The customer arrives. Kurgo co-founder Gordie Spater joins a CEO peer group as a member.
The exit. Spater sells Kurgo to Radio Systems after 16 straight years of growth, then returns to facilitate.
New name, same climb. The Raffoni Group becomes Katahdin Group. Spater becomes CEO.
The PE partnership. Katahdin Group teams with Boston Search Group to serve private-equity-backed CEOs.

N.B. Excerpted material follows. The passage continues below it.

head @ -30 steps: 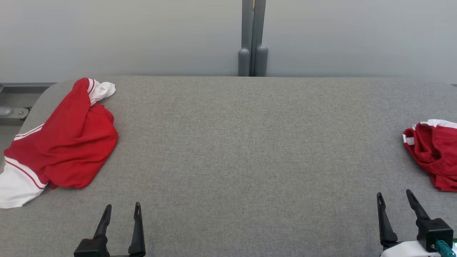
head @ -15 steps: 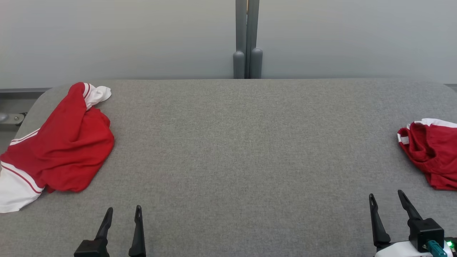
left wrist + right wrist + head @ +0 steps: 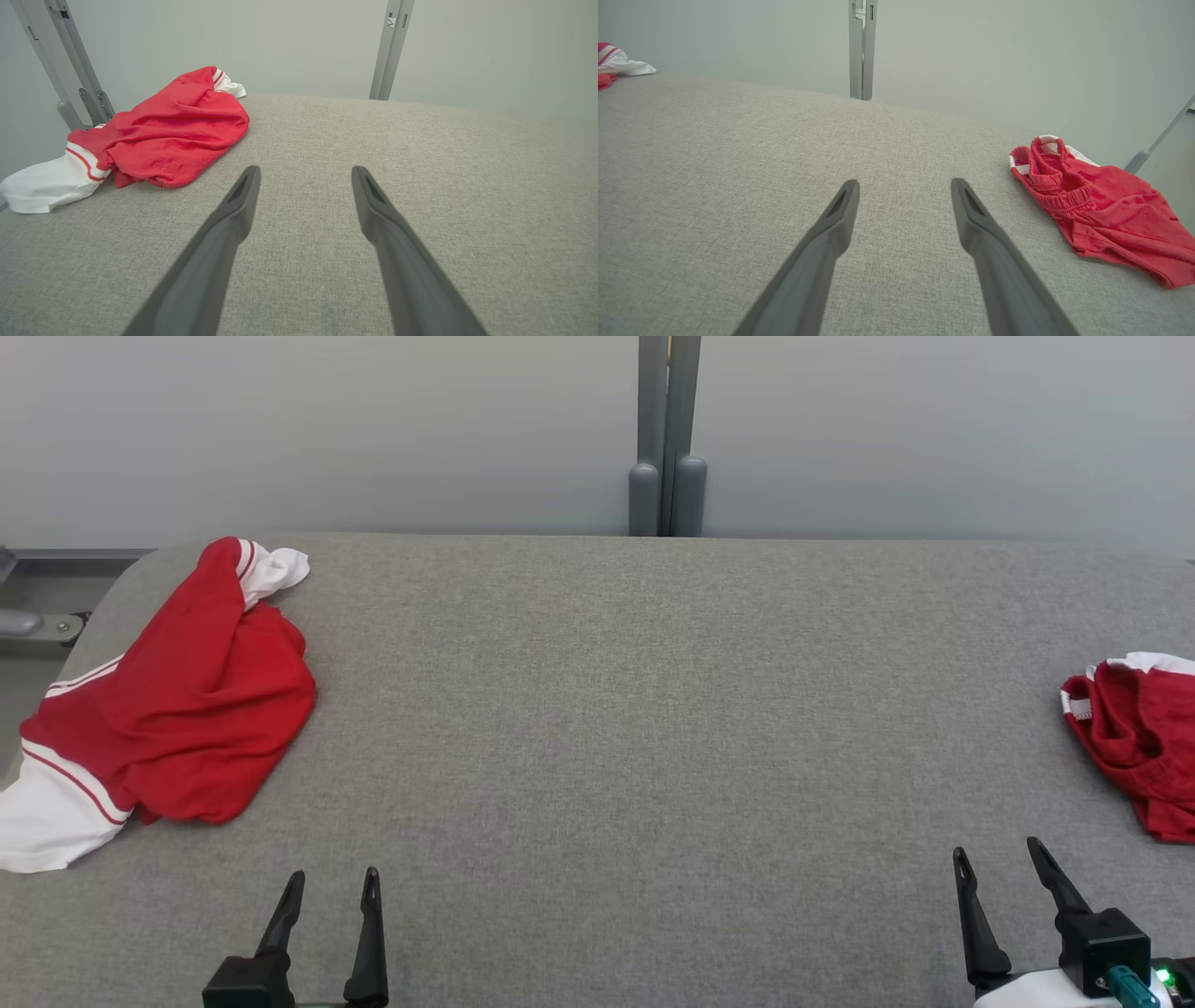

If you run a growth-stage company past a few million in revenue, feel the isolation of the top seat, and suspect your best decisions would get better if someone with nothing to gain pressure-tested them, Katahdin Group is selling the room where that happens. It is not a workshop you forget by Friday. It is a standing table you return to for years - through the growth, the plateau, and the exit. The competition for that attention is real: Vistage, YPO, EO, and a field of boutique coaches all promise versions of the same thing. Katahdin’s bet is that a case-method rigor, an employed-operator bench, and twenty-five years of not quitting add up to a table worth keeping a seat at.
▲ Field Notes
- The firm exists because customers refused to be laid off when Inc. Magazine killed their program in 1999.
- CEO Gordie Spater has hiked Mount Katahdin more than a dozen times; the name means “The Greatest Mountain.”
- Before consulting, Spater built Kurgo into a dog-travel brand with 200+ products in 5,000+ stores.
- Programs are named like a climbing route: Strategic Ascent, High Impact, the CEO Collective.